Royal Noble Consort Ui of the Changnyeong Seong clan (Hangul: 의빈 성씨, Hanja: 宜嬪 成氏; 6 August 1753 – 4 November 1786) was the beloved consort of King Jeongjo of Joseon and the mother of Crown Prince Munhyo.

Biography

Early life
The future Royal Consort was born on August 6, 1753, during the 29th year of King Yeongjo's reign, into the Changnyeong Seong.

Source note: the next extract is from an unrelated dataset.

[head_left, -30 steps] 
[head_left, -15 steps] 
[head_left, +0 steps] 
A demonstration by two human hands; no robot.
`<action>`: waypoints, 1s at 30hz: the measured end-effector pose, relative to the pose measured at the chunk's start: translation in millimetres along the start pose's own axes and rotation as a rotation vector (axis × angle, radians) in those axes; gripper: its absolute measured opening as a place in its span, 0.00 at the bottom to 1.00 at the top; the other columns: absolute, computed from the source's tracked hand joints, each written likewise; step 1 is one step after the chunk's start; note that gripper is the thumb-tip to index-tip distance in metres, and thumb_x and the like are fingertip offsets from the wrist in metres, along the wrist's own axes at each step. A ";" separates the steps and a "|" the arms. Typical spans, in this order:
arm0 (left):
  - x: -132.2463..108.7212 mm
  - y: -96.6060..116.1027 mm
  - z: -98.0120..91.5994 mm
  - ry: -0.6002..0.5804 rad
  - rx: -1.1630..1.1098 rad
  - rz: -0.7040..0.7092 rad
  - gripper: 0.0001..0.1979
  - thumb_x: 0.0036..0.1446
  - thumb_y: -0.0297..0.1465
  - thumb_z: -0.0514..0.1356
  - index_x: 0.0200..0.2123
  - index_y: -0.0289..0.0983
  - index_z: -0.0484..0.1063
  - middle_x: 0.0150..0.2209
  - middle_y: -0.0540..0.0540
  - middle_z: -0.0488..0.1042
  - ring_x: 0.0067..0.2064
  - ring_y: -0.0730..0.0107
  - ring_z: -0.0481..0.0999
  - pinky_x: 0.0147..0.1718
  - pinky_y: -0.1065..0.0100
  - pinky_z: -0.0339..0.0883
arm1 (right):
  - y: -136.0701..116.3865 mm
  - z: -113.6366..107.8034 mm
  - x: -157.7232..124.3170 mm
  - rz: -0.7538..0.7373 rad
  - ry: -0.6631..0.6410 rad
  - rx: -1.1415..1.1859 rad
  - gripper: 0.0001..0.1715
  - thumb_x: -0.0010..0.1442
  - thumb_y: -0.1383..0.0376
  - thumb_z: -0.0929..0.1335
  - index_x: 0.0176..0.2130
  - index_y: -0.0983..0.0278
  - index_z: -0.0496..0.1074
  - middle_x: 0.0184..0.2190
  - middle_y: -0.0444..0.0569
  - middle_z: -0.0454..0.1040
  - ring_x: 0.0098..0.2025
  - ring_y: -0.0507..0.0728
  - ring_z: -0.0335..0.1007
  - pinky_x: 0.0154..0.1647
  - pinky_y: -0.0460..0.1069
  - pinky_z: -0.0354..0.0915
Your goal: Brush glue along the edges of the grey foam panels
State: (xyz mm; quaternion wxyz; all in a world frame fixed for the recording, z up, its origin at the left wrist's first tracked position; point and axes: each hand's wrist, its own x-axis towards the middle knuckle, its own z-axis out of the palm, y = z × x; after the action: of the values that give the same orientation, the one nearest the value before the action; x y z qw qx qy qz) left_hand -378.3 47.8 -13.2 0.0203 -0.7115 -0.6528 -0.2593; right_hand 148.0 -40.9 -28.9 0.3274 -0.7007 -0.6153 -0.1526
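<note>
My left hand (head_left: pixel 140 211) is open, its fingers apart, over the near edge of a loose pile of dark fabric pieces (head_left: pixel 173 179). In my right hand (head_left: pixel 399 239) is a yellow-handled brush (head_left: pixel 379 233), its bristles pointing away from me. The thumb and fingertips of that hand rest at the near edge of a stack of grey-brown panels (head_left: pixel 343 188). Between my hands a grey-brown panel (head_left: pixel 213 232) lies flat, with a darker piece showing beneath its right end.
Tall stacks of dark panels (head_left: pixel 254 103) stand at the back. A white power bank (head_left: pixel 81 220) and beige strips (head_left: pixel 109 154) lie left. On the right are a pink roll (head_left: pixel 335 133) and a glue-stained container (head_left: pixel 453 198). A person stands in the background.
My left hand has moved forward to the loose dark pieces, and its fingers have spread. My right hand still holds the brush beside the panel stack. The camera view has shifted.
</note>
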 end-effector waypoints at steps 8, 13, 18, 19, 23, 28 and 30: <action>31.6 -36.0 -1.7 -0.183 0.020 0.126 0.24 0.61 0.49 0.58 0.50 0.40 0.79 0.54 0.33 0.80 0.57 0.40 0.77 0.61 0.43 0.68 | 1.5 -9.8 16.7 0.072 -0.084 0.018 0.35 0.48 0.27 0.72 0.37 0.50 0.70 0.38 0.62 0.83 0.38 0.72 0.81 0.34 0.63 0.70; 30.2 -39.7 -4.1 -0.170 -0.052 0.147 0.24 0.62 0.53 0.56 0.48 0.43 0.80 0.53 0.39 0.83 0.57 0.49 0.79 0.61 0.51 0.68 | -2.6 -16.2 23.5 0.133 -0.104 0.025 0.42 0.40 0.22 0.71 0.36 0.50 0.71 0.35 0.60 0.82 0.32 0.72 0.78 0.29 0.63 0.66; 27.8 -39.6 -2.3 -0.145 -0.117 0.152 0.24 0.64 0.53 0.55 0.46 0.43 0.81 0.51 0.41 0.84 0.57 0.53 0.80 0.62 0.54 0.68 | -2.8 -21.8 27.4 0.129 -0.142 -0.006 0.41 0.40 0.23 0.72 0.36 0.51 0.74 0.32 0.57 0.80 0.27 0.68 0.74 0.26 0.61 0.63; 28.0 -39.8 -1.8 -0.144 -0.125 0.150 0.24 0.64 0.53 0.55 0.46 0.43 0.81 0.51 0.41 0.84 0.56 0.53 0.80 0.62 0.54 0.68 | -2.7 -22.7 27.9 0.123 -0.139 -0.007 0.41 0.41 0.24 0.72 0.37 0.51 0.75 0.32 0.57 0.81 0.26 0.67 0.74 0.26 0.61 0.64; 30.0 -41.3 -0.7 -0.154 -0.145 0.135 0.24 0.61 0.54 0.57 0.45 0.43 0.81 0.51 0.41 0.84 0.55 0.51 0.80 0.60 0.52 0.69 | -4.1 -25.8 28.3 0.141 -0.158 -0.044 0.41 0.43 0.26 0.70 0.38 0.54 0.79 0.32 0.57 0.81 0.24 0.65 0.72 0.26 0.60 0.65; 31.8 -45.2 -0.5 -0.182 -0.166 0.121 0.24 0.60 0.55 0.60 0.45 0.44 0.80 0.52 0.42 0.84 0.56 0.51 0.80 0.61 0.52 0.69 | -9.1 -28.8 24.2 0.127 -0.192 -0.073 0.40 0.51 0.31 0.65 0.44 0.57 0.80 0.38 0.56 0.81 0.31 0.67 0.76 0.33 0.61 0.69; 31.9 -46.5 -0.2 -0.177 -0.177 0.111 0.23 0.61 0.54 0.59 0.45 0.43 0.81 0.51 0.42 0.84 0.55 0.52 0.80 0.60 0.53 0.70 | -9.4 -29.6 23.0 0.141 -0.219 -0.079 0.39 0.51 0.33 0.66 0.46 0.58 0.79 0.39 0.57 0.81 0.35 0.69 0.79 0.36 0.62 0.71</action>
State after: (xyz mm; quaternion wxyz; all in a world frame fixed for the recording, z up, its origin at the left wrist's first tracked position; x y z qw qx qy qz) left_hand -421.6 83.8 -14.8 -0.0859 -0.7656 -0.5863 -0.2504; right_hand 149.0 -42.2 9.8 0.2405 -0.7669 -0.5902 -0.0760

She was the daughter of Seong Yun-u (성윤우, 成胤祐), and his second wife, Lady Im of the Buan Im clan (부안 임씨, 扶安 林氏).

Their family was quite poor, and at the time of Lady Seong's birth, her father worked as a steward for Hong Bong-han, the maternal grandfather of King Jeongjo. He later became a military officer, but resigned in 1761, due to embezzlement accusations.

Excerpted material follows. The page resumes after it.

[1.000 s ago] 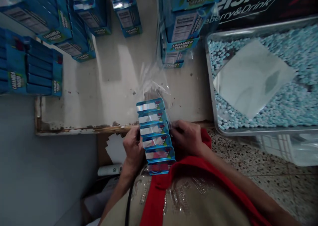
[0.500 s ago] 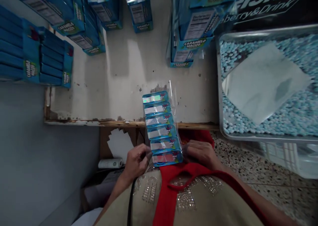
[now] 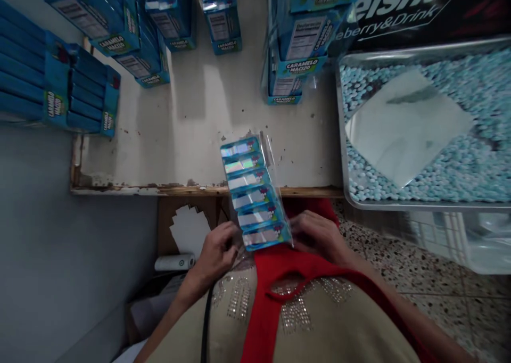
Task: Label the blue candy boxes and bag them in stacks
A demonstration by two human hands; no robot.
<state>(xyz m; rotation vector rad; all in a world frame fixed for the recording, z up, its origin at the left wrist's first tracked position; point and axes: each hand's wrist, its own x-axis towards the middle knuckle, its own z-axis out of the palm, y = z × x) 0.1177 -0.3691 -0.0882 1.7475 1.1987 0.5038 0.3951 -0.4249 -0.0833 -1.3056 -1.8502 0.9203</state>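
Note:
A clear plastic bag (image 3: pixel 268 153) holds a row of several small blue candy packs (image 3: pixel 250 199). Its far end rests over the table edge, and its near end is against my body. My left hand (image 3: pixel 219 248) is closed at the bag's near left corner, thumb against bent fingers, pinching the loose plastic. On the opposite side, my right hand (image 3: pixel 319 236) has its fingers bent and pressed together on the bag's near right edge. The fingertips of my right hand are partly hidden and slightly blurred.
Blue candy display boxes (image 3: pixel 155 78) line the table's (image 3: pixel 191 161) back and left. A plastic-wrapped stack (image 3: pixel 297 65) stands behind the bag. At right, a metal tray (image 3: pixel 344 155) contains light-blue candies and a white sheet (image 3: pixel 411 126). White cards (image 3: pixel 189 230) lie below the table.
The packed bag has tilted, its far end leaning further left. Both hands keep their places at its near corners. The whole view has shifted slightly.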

Seong Yun-u's first wife was Lady Ma of the Jangheung Ma clan (장흥 마씨, 長興 馬氏). After her death, he married Lady Im, the daughter of Im Jong-ju (임종주, 林宗胄), a minor government official. She died in 1756, three years after giving birth to the future Seong Ui-bin. Seong Yun-u's third wife was Lady Ji of the Danyang Ji clan (단양 지씨, 丹陽 池氏).

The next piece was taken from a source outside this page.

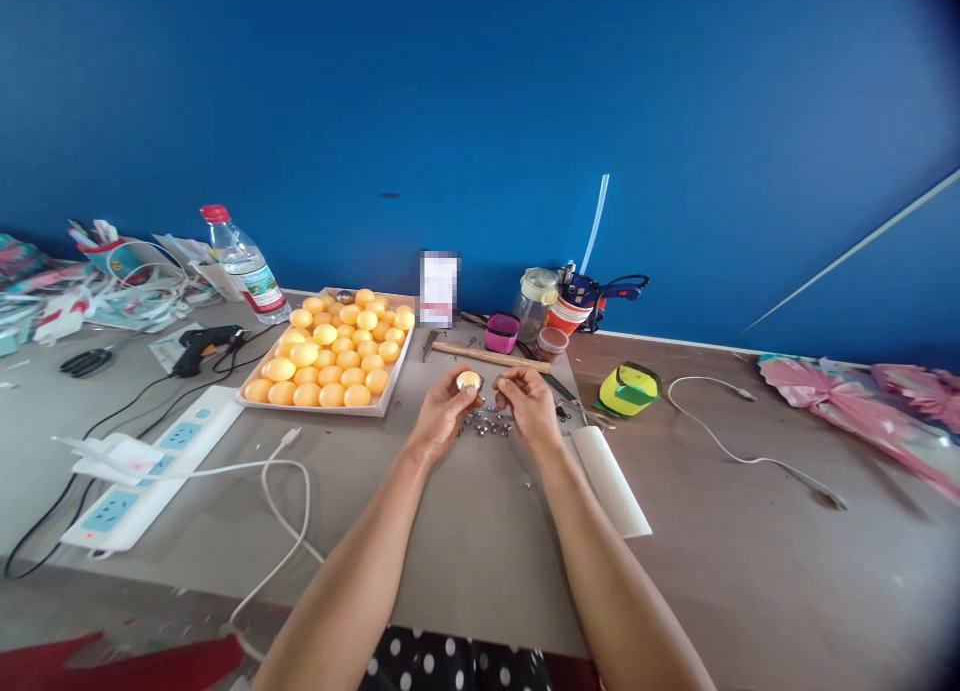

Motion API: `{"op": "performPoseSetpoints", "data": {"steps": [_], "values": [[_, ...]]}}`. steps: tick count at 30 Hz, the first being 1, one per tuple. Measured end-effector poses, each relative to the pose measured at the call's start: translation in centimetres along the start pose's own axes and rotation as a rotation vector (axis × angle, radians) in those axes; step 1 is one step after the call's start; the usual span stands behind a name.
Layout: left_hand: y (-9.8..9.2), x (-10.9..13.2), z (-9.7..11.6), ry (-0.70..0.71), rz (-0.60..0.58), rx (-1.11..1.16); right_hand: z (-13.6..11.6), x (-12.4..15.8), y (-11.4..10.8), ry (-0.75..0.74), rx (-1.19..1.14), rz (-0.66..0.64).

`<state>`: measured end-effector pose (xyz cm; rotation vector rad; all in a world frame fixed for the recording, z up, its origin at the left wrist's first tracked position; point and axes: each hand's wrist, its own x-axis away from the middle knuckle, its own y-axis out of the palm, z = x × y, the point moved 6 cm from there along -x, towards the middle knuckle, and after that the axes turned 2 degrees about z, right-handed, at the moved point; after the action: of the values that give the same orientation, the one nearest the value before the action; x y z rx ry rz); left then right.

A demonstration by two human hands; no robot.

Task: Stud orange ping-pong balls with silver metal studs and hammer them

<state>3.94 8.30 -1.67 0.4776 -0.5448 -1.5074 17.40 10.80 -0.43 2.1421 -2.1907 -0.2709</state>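
Between the thumb and fingers of my left hand [442,406] sits a small round piece [469,381], pale orange in the middle with a shiny silvery edge. It looks like one of the orange balls partly covered in metallic bits. My right hand [529,401] is just to its right, thumb and fingertips pinched together; anything in that pinch is too small to make out. Several small shiny silvery bits [487,424] lie loose on the table below and between my hands. To the left stands a shallow box [385,399] filled with orange balls [330,356].
Behind my hands lie a wooden stick [491,357], a purple container [502,332] and a jar [535,301]. A white roll [611,481] and yellow-green container [630,389] are to the right. Leftward are a power strip [157,471], glue gun [202,346] and bottle [246,266].
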Motion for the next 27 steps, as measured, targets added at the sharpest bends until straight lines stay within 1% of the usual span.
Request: {"op": "performPoseSetpoints", "data": {"steps": [1, 3, 6, 8, 10, 14, 18, 27], "values": [[0.1, 0.0, 0.0, -0.007, -0.017, 0.009, -0.2, 0.1, 0.3, 0.021, -0.083, -0.029], [0.3, 0.1, 0.0, -0.02, -0.051, 0.023, -0.5, 0.4, 0.8, 0.079, -0.18, -0.096], [0.5, 0.2, -0.1, -0.04, -0.096, 0.029, -0.5, 0.9, 1.3, 0.163, -0.212, -0.174], [0.5, 0.2, -0.1, -0.055, -0.121, 0.028, -0.5, 1.0, 1.3, 0.179, -0.2, -0.18], [0.5, 0.3, -0.2, -0.066, -0.133, 0.027, -0.4, 1.0, 1.2, 0.169, -0.177, -0.16], [0.5, 0.3, -0.1, -0.077, -0.122, 0.002, -0.5, 1.0, 1.1, 0.149, -0.111, -0.145], [0.5, 0.4, -0.3, -0.091, -0.124, -0.02, -0.6, 1.1, 1.2, 0.141, -0.043, -0.165], [0.8, 0.5, 0.0, -0.068, -0.134, -0.033, -0.5, 1.4, 1.3, 0.174, -0.032, -0.236]]}}
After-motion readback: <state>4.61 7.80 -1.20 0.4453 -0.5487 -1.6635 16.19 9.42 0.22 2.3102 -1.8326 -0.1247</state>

Lady Seong had seven siblings: five brothers and two sisters. Her father died in 1769, at the age of 60.

Life in the palace
In 1762, at the age of ten, she entered the royal palace as a gungnyeo. Because of her father's relationship with the Pungsan Hong clan, Lady Seong became a personal maid of King Jeongjo's mother, Crown Princess Hye.

In 1773, she alongside Princess Cheongyeon and Princess Cheongseon, transcribed the classic novel Gwakjangyangmunrok (comprising 10 volumes, 10 books) to Korean.

Some time before 1782, she received Jeongjo's grace and was promoted to Sangui, a court lady of the fifth senior rank. It is recorded that she was pregnant two times between 1780 and 1782, but both pregnancies ended in miscarriage.

On October 13, 1782, Lady Seong gave birth to her first child, Yi Sun (이순). That same day, she became a Royal Consort, after being elevated to the third senior rank of So-yong. Almost three months later, in late December 1782, her son was given the title of Prince Royal (원자, 元子).

The following year, Seong So-yong was promoted to the first senior rank of Bin and Jeongjo personally chose the prefix "Ui" (宜; meaning "appropriate/fitting") for her.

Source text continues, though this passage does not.